In all my work as the director of LDS Charities, I don’t interact much with the First Presidency. I wasn’t even sure which office was President Eyring’s. When I arrived, he was warm and tried to put me at ease by asking about my family and background. Eventually he sat down and opened a folder and extended a call for me to be the First Counselor in the Relief Society General Presidency. I was happy because I love Relief Society. And sad because I hated to leave all that I was doing in LDS Charities and the Church’s humanitarian efforts around the world. And then he said, “Now this is your Church calling, and we would like to ask you to keep your job as director of the humanitarian division as well.”

I think he spoke for several minutes after that, but I don’t really know, because I didn’t hear one word more after that point. My head exploded. My brain shut down. The phrase that kept running through my head was “How am I going to do that?”

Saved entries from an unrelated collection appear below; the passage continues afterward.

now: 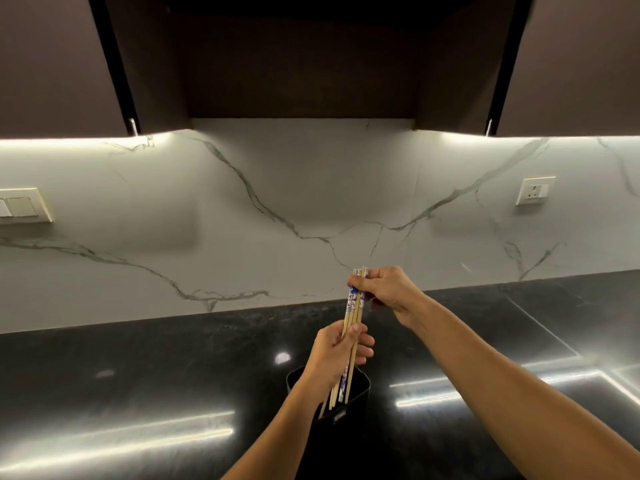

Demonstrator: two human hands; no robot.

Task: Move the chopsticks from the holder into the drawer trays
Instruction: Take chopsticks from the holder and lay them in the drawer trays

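Note:
A bundle of several wooden chopsticks [353,308], some with blue and white patterned tops, stands nearly upright above a black holder [360,389] on the dark counter. My left hand [337,351] grips the bundle around its middle, just above the holder's mouth. My right hand [388,287] pinches the top ends of the sticks. The lower tips of the chopsticks reach down to the holder's opening. No drawer or trays are in view.
The black glossy countertop [138,375] stretches left and right, with bright light reflections. Behind it rises a white marble backsplash [277,202] with a switch plate [20,206] at left and a socket [535,190] at right. Dark wall cabinets [311,57] hang overhead.

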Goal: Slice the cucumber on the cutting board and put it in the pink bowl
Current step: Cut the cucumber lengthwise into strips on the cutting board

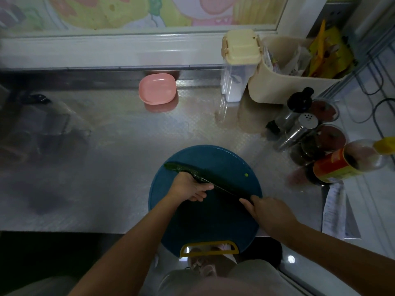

I also wondered simultaneously: Who is the new president? When he told me it was Jean Bingham, I had the most amazing calm come over me. I knew Jean Bingham was serving in the General Primary Presidency. In the summer of 2016, I had asked the women’s presidencies if they would designate someone of their nine to accompany me on an LDS Charities refugee camp visit to Uganda. Eight months before, they had selected Jean Bingham. She and I were leaving on that planned trip in 48 hours. If the Lord knew eight months prior that Jean Bingham and Sharon Eubank were going to travel together and be called into Relief Society together at the exact same time, it must not be a mistake. Something about that fact gave me great courage and calmness.

But inside I still had a string of panic. I had three really big problems. The first one was I felt positive that if President Eyring really knew me on the inside he would not have called me to this position. If Jean Bingham spent more than a couple days with me she was going to find out all the “un-Relief Society” things about me.